→ TASK INSTRUCTIONS: Word for word, restate all of the records.

Dataset items:
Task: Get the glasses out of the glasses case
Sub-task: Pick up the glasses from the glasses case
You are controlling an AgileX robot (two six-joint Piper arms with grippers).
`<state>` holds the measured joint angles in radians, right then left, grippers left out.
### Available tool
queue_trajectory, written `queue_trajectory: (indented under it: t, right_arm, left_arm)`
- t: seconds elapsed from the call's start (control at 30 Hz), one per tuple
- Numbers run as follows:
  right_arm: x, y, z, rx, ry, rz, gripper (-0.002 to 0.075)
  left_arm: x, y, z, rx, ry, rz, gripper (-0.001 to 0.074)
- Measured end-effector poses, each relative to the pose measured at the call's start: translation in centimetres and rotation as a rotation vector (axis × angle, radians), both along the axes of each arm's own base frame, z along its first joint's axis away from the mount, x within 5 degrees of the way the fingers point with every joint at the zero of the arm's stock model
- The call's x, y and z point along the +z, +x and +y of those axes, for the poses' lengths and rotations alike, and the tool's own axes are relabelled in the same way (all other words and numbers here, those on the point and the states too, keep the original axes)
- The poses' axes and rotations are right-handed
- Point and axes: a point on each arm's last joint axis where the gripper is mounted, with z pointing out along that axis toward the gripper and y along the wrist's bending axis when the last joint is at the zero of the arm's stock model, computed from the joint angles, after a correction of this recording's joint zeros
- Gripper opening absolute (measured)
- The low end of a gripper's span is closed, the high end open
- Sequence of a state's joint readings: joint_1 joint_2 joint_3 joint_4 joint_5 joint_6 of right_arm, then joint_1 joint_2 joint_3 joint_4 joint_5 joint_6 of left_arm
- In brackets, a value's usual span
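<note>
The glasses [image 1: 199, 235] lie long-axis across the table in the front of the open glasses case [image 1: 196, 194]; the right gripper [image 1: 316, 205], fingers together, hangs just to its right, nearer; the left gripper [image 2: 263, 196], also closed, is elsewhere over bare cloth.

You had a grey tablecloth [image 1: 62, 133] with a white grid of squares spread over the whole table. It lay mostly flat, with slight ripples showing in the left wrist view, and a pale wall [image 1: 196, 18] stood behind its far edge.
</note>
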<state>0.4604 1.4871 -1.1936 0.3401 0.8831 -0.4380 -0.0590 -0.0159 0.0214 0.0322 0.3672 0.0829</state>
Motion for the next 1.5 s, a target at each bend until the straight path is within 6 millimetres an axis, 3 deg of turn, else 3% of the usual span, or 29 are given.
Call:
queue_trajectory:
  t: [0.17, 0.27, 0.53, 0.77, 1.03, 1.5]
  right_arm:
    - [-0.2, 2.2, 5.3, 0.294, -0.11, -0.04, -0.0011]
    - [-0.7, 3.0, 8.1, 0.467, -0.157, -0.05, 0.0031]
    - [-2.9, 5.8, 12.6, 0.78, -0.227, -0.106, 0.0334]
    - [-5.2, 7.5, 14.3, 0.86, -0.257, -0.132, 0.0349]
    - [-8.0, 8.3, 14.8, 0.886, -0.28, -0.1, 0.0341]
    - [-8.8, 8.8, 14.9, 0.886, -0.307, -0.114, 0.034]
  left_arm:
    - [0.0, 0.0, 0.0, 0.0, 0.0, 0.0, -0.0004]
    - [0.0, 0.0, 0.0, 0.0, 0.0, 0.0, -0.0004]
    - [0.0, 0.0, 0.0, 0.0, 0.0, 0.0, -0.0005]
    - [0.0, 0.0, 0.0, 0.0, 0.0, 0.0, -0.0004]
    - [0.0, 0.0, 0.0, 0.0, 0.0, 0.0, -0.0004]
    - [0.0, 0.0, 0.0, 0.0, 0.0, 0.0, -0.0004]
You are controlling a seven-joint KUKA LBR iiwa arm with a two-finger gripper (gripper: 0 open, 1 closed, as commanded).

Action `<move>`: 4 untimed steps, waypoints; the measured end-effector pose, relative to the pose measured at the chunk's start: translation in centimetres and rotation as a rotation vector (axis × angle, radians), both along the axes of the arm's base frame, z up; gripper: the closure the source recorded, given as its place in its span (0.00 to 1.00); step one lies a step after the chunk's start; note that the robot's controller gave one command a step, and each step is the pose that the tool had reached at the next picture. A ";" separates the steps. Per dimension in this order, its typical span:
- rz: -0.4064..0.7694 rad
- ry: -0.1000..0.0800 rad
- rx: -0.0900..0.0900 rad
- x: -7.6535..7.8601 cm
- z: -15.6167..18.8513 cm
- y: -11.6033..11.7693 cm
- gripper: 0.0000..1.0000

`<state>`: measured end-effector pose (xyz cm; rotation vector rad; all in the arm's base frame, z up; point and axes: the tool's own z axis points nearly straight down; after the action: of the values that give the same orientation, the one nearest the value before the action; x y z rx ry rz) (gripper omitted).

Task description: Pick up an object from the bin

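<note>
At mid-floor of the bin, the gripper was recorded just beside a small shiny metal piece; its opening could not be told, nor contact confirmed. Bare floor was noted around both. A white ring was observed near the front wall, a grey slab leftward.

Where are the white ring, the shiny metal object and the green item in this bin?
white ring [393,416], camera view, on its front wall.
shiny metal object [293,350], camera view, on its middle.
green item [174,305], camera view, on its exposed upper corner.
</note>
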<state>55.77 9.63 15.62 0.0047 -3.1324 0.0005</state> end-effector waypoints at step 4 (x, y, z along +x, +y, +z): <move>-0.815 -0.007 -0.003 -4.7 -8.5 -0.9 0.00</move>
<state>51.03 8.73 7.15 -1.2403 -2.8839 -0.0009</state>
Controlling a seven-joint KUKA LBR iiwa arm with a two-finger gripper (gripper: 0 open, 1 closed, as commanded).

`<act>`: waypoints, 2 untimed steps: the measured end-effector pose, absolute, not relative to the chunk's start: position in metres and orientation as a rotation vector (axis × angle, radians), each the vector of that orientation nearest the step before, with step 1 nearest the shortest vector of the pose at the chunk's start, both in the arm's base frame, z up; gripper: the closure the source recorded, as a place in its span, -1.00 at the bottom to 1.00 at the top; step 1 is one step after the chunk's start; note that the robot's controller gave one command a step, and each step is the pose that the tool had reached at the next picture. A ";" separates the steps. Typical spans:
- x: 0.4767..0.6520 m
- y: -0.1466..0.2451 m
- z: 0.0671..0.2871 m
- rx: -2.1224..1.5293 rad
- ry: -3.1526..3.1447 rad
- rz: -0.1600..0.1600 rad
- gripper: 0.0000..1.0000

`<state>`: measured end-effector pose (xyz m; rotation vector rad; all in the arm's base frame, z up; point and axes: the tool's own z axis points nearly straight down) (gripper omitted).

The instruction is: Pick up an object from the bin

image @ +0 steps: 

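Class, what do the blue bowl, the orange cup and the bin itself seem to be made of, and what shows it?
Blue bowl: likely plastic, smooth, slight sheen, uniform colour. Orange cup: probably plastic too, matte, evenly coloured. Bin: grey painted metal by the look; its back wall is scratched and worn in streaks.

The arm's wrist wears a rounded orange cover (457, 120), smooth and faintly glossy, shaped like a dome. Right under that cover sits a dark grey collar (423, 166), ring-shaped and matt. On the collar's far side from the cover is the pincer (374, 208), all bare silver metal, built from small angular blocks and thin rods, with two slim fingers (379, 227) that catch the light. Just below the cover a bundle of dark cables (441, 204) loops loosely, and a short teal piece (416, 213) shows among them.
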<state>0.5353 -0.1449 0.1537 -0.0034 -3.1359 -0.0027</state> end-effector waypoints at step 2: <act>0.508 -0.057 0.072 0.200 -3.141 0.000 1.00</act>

→ ANSWER TO THIS EXERCISE:
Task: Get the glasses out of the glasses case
Sub-task: Pick up the glasses from the glasses case
You are controlling an AgileX robot (two six-joint Piper arms with grippers).
`<state>` holds the measured joint angles in radians, right then left, grippers left out.
### Available tool
queue_trajectory, written `queue_trajectory: (indented under it: t, right_arm, left_arm)`
- t: seconds elapsed from the call's start (control at 30 Hz), one per tuple
- Numbers run as follows:
  right_arm: x, y, z, rx, ry, rz, gripper (-0.002 to 0.075)
  left_arm: x, y, z, rx, ry, rz, gripper (-0.001 to 0.074)
- Measured end-effector poses, each relative to the pose measured at the call's start: translation in centimetres and rotation as a rotation vector (axis × angle, radians), both along the axes of each arm's own base frame, z along its first joint's axis away from the mount, x within 5 degrees of the way the fingers point with every joint at the zero of the arm's stock model
- The call's x, y and z point along the +z, +x and +y of those axes, for the poses' lengths and rotations alike, and the tool's own axes are relabelled in the same way (all other words and numbers here, those on the point and the states too, keep the original axes)
- The poses' axes and rotations are right-handed
- Point and axes: a point on each arm's last joint axis where the gripper is mounted, with z pointing out along that axis toward the gripper and y along the wrist's bending axis when the last joint is at the zero of the arm's stock model, computed from the joint angles, after a correction of this recording's joint zeros
- Gripper opening absolute (measured)
- The low end of a gripper's span is closed, the high end open
- Sequence of a state's joint readings: joint_1 joint_2 joint_3 joint_4 joint_5 joint_6 of right_arm, then joint_1 joint_2 joint_3 joint_4 joint_5 joint_6 of left_arm
- In brackets, a value's usual span
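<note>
The glasses [image 1: 199, 235] lie long-axis across the table in the front of the open glasses case [image 1: 196, 194]; the right gripper [image 1: 316, 205], fingers together, hangs just to its right, nearer; the left gripper [image 2: 263, 196], also closed, is elsewhere over bare cloth.

You had a grey tablecloth [image 1: 62, 133] with a white grid of squares spread over the whole table. It lay mostly flat, with slight ripples showing in the left wrist view, and a pale wall [image 1: 196, 18] stood behind its far edge.
</note>
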<state>0.4604 1.4871 -1.1936 0.3401 0.8831 -0.4380 -0.0590 -0.0159 0.0214 0.0322 0.3672 0.0829</state>
Motion for the next 1.5 s, a target at each bend until the straight path is within 6 millimetres an axis, 3 deg of turn, else 3% of the usual span, or 29 are given.
Call:
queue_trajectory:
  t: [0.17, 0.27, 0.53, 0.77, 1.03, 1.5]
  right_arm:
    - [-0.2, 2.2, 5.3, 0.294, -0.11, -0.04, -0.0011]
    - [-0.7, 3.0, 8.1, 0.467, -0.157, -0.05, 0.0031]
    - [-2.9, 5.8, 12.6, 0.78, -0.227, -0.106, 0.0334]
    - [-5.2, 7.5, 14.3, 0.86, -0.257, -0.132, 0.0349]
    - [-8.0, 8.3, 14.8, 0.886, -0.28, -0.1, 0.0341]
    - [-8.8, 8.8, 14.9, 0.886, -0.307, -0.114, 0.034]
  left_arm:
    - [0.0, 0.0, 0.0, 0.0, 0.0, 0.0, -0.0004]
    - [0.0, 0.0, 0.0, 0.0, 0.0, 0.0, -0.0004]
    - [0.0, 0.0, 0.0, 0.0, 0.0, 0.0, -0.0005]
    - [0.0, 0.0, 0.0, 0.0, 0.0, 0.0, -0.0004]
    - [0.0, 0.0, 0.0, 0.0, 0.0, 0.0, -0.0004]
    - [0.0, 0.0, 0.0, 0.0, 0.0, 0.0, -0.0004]
You are controlling a seven-joint KUKA LBR iiwa arm with a two-finger gripper (gripper: 0 open, 1 closed, as commanded).

Action `<move>`: 4 untimed steps, waypoints; the measured end-effector pose, relative to the pose measured at the chunk's start: translation in centimetres and rotation as a rotation vector (axis × angle, radians), both along the axes of the arm's base frame, z up; gripper: the closure the source recorded, given as its place in its span (0.00 to 1.00); step one lies a step after the chunk's start; note that the robot's controller gave one command a step, and each step is the pose that the tool had reached at the next picture. A ";" separates the steps. Per dimension in this order, its typical span:
- rz: -0.4064..0.7694 rad
- ry: -0.1000..0.0800 rad
- rx: -0.0900..0.0900 rad
- x: -7.6535..7.8601 cm
- z: -15.6167..18.8513 cm
- y: -11.6033..11.7693 cm
- gripper: 0.0000..1.0000

`<state>`: measured end-effector pose (xyz cm; rotation vector rad; all in the arm's base frame, z up; point and axes: the tool's own z axis points nearly straight down; after the action: of the values that give the same orientation, the one nearest the value before the action; x y z rx ry rz) (gripper omitted).

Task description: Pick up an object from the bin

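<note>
At mid-floor of the bin, the gripper was recorded just beside a small shiny metal piece; its opening could not be told, nor contact confirmed. Bare floor was noted around both. A white ring was observed near the front wall, a grey slab leftward.

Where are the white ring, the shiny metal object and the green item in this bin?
white ring [393,416], camera view, on its front wall.
shiny metal object [293,350], camera view, on its middle.
green item [174,305], camera view, on its exposed upper corner.
</note>
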<state>55.77 9.63 15.62 0.0047 -3.1324 0.0005</state> end-effector waypoints at step 4 (x, y, z along +x, +y, +z): <move>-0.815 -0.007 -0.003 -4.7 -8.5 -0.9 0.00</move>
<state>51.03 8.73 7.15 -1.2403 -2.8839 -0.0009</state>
Controlling a seven-joint KUKA LBR iiwa arm with a two-finger gripper (gripper: 0 open, 1 closed, as commanded).

`<act>`: waypoints, 2 untimed steps: the measured end-effector pose, absolute, not relative to the chunk's start: position in metres and orientation as a rotation vector (axis × angle, radians), each the vector of that orientation nearest the step before, with step 1 nearest the shortest vector of the pose at the chunk's start, both in the arm's base frame, z up; gripper: the closure the source recorded, as a place in its span, -1.00 at the bottom to 1.00 at the top; step 1 is one step after the chunk's start; note that the robot's controller gave one command a step, and each step is the pose that the tool had reached at the next picture. A ";" separates the steps. Typical spans:
- x: 0.4767..0.6520 m
- y: -0.1466..0.2451 m
- z: 0.0671..0.2871 m
- rx: -2.1224..1.5293 rad
- ry: -3.1526..3.1447 rad
- rz: -0.1600..0.1600 rad
- gripper: 0.0000..1.0000

`<state>`: measured end-effector pose (xyz m; rotation vector rad; all in the arm's base frame, z up; point and axes: the tool's own z axis points nearly straight down) (gripper omitted).

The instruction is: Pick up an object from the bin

image @ +0 steps: 

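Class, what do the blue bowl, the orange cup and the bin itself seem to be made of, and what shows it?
Blue bowl: likely plastic, smooth, slight sheen, uniform colour. Orange cup: probably plastic too, matte, evenly coloured. Bin: grey painted metal by the look; its back wall is scratched and worn in streaks.

The arm's wrist wears a rounded orange cover (457, 120), smooth and faintly glossy, shaped like a dome. Right under that cover sits a dark grey collar (423, 166), ring-shaped and matt. On the collar's far side from the cover is the pincer (374, 208), all bare silver metal, built from small angular blocks and thin rods, with two slim fingers (379, 227) that catch the light. Just below the cover a bundle of dark cables (441, 204) loops loosely, and a short teal piece (416, 213) shows among them.
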<state>0.5353 -0.1449 0.1537 -0.0034 -3.1359 -0.0027</state> end-effector waypoints at step 2: <act>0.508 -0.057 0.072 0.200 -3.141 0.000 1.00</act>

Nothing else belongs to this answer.